Back to building game tech, which I'm loosely-defining as "anything you can regularly use to help build a game project". Finding these little idiosyncrasies in whatever programming language you use is critically important. I adhere to the adage of "get it working, then get it working nicely", but you do need to ensure that the basic stuff does, in fact, work, and won't fall over when you forget the code it contains and use it for something avant garde later on in your project. I have an IOCore class that I've used in pretty much every single project so far, and all it does it wrap file read/write operations in a single class for ease of use. I first made it four years ago now and it's still managed to go through numerous revisions, optimisations and feature creep (like adding support for read/write byte arrays for hex-editing file headers).

Always document your classes. Every time, all the time.

You have to be sure it works. Otherwise you get fun stuff like your program creating a folder structure four levels deep in My Documents because you accidentally forced it to always create the folder structure if it didn't exist, instead of simply not creating the file in the first place.

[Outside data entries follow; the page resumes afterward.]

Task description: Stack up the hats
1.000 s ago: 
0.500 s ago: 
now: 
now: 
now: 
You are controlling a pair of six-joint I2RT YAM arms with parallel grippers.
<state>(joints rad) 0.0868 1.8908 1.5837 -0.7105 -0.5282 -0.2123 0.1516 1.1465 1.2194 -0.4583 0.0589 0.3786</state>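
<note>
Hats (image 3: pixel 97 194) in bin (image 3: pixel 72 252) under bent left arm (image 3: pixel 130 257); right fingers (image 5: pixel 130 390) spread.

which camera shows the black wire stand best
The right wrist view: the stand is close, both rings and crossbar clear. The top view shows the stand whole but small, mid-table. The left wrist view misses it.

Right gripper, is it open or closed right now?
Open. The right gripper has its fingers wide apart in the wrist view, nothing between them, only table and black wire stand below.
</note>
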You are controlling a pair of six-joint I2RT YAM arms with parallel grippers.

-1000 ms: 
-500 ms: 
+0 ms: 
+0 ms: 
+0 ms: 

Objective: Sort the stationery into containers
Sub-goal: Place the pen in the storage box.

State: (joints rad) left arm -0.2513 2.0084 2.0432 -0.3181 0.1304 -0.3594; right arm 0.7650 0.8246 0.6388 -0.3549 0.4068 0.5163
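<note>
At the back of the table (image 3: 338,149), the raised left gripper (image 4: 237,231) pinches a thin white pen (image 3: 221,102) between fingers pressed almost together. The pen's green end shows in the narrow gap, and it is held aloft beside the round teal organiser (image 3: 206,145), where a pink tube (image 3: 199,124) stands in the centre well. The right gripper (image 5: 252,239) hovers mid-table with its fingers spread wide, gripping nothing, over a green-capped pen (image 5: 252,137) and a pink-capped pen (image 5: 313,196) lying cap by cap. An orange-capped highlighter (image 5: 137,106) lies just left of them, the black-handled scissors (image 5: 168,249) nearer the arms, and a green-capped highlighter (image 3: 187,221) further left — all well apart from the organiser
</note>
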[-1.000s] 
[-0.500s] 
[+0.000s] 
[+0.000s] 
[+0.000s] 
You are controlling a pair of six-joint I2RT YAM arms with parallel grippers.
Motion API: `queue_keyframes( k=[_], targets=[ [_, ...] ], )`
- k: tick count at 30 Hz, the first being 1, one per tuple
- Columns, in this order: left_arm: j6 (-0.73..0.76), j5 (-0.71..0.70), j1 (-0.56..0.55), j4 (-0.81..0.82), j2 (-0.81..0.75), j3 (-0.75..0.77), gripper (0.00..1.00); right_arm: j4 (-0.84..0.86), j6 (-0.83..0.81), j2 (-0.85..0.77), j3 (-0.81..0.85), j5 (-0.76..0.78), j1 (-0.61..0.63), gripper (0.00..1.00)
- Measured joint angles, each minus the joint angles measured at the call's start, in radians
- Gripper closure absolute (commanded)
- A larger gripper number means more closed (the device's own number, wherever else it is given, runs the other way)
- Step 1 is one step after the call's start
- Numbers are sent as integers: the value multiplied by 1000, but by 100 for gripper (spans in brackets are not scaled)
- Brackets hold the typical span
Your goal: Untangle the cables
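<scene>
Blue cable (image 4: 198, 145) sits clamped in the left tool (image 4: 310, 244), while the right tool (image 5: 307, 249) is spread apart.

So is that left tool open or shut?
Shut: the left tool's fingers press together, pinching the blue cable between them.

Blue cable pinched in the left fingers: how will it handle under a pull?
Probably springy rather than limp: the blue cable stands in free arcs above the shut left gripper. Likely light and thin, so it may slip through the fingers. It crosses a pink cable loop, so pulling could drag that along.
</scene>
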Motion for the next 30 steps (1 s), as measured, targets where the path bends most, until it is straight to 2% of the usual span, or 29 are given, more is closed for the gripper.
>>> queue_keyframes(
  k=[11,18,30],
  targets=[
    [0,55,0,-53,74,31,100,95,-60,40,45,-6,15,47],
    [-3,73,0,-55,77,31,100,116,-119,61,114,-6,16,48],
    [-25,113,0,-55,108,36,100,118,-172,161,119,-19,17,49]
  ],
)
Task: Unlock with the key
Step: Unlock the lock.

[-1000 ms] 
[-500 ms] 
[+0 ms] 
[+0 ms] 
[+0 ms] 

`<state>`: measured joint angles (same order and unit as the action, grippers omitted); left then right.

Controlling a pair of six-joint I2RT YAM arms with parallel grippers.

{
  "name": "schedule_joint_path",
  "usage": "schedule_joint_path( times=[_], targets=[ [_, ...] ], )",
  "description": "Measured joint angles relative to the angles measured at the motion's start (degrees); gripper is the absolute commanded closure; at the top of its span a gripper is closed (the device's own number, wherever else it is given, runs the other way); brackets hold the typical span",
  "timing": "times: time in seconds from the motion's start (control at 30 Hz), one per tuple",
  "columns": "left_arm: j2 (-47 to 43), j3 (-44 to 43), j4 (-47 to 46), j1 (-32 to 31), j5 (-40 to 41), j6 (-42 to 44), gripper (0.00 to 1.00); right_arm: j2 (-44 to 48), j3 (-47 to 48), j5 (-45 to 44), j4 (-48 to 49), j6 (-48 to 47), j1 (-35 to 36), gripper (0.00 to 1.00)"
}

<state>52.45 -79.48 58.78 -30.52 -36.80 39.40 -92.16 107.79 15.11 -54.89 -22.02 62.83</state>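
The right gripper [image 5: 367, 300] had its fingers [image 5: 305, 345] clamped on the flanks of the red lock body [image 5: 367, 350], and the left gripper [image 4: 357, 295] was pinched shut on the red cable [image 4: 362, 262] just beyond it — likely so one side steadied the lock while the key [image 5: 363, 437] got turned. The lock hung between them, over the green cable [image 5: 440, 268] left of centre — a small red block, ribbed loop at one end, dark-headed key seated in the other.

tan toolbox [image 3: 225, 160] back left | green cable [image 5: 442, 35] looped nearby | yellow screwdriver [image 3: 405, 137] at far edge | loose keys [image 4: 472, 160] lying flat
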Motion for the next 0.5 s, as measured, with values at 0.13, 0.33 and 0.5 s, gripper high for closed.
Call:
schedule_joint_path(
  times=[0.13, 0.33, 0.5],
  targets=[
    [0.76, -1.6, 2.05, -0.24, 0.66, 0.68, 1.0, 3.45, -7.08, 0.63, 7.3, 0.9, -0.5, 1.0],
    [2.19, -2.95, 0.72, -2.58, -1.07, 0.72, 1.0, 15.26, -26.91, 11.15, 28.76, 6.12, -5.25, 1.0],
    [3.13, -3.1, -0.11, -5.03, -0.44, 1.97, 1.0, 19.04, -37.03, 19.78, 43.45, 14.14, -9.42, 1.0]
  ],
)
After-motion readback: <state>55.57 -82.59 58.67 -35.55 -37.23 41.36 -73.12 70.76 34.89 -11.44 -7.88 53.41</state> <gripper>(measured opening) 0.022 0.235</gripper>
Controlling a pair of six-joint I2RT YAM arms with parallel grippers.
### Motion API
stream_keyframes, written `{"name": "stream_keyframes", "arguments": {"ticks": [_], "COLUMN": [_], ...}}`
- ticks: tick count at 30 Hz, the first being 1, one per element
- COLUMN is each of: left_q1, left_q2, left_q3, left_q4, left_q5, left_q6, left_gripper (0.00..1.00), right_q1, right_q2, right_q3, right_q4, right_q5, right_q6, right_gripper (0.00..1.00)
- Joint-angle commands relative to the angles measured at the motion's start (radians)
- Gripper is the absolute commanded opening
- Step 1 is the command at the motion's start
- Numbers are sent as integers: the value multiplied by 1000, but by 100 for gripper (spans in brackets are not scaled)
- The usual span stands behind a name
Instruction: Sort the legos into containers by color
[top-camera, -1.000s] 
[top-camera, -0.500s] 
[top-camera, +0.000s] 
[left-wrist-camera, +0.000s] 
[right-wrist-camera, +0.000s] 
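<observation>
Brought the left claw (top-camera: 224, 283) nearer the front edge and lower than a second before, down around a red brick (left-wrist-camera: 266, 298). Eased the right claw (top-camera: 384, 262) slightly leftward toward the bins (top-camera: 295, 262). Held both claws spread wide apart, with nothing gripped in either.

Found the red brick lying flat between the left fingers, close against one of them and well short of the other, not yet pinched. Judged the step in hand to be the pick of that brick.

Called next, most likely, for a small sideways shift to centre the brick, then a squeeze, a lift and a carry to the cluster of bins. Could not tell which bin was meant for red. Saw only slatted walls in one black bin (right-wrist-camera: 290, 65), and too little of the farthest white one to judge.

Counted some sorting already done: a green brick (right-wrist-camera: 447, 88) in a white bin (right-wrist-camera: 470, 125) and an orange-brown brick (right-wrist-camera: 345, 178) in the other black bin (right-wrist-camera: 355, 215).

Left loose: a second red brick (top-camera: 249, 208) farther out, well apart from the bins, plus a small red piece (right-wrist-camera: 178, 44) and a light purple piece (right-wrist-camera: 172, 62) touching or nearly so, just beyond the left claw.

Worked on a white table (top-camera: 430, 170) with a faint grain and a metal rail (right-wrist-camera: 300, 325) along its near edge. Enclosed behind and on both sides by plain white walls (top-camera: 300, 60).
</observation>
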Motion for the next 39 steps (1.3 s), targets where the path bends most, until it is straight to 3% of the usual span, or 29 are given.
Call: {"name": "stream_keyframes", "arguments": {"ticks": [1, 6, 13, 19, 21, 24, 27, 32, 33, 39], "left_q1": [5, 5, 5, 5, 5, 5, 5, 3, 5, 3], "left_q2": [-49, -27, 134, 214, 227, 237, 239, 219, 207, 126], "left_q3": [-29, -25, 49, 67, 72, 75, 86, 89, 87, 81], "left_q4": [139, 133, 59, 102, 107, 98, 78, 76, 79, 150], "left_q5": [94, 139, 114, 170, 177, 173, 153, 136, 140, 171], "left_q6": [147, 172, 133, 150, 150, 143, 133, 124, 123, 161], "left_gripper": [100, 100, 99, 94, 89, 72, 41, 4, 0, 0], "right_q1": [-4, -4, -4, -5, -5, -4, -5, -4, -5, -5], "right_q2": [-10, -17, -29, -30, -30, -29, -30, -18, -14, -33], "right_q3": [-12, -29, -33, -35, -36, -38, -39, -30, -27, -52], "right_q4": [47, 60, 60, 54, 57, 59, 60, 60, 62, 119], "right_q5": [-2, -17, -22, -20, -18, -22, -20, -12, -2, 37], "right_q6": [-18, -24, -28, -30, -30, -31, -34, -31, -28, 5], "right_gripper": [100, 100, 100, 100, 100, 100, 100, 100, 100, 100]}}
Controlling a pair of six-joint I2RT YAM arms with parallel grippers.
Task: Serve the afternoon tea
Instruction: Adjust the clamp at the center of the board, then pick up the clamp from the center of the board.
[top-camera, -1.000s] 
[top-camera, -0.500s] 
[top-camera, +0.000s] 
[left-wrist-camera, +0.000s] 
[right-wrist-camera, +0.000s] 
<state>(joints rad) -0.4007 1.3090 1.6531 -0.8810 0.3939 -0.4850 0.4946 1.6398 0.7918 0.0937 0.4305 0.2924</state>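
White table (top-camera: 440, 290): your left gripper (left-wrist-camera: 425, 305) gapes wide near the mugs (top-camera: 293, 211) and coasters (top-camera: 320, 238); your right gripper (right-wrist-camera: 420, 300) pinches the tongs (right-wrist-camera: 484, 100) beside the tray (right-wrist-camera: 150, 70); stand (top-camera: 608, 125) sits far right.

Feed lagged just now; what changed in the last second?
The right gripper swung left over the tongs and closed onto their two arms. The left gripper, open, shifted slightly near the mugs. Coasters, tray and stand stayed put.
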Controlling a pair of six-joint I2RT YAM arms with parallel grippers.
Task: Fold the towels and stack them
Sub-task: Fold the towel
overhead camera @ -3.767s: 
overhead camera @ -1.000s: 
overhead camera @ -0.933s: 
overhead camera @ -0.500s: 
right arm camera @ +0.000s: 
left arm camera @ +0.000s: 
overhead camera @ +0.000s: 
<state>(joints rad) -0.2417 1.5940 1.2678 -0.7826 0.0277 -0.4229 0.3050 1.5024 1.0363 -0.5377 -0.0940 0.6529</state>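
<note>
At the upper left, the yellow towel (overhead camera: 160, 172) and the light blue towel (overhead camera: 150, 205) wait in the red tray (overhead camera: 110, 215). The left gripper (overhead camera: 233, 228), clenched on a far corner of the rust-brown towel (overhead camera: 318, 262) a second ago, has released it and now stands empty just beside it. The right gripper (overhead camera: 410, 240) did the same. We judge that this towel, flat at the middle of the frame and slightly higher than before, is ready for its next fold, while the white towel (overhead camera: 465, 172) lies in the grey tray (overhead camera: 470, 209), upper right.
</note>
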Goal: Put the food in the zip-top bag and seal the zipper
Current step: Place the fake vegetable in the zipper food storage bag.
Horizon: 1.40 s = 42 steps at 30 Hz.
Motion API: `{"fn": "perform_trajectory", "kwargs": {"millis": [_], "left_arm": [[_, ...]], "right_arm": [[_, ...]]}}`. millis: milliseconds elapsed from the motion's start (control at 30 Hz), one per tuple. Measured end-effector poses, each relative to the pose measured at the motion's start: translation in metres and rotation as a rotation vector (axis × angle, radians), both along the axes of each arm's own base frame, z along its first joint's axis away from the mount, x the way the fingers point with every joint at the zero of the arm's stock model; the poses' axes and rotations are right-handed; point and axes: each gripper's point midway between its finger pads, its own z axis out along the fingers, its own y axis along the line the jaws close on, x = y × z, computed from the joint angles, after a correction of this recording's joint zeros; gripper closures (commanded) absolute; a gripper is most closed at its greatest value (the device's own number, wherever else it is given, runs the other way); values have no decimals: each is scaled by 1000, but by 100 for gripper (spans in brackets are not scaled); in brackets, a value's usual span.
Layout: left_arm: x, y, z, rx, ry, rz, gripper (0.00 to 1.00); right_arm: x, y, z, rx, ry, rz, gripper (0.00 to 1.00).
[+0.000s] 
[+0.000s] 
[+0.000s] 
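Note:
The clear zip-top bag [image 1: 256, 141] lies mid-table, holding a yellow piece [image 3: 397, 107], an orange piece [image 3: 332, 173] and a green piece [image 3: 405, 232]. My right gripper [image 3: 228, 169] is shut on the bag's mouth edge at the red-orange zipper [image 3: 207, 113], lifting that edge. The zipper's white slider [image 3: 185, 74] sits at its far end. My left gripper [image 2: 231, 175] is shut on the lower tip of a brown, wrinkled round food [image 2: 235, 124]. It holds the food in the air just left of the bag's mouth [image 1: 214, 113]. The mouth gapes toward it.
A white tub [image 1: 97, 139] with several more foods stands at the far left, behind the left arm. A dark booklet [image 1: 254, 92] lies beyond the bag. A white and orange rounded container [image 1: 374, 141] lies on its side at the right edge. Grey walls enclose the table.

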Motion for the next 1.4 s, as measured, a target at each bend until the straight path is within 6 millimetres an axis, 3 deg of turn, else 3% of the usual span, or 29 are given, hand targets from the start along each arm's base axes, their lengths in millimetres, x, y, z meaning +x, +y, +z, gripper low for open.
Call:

  • Don't build things from scratch. Unless you really want to, or you're really bored.
  • Libraries are not bad things. They're usually made by very good people and do really handy things. Like Google's GSON project - invaluable and let me tell you writing an XML or JSON parser by hand is an awful lot of work. I'd know, I made an XML parser myself. Then I trashed it and rewrote the project to use JSON with GSON.
  • Thoroughly test the classes you're relying on.

A lot of this may seem like common sense (and is), but this is a cautionary tale. I've learned a lot from my mistakes, and I'm competent enough with Java that sometimes writing stuff from scratch is actually easier than sourcing an obscure library. I'm currently looking at hit detection, and the only source for convex hull generation I've found is written in C++. The guy didn't give his variable pretty names either (a common trait, I find, with C++ programmers!).

You'll know once you've made a useful class, or a useful piece of tech. Because you'll find yourself using it everywhere. I've got a simple ComboBoxRenderer that I use because the default renderer is ugly as sin. I've got a custom WindowSnapper class for JFrames that closely emulates the native Windows behaviour for it's components. Not sure how it plays out on Mac and Linux, mind. These things are games tech, and will feature in all three (or four) of the projects I'm working on. They're useful. Share them, plug them in blog posts (am I right?), because other people will find them useful as well!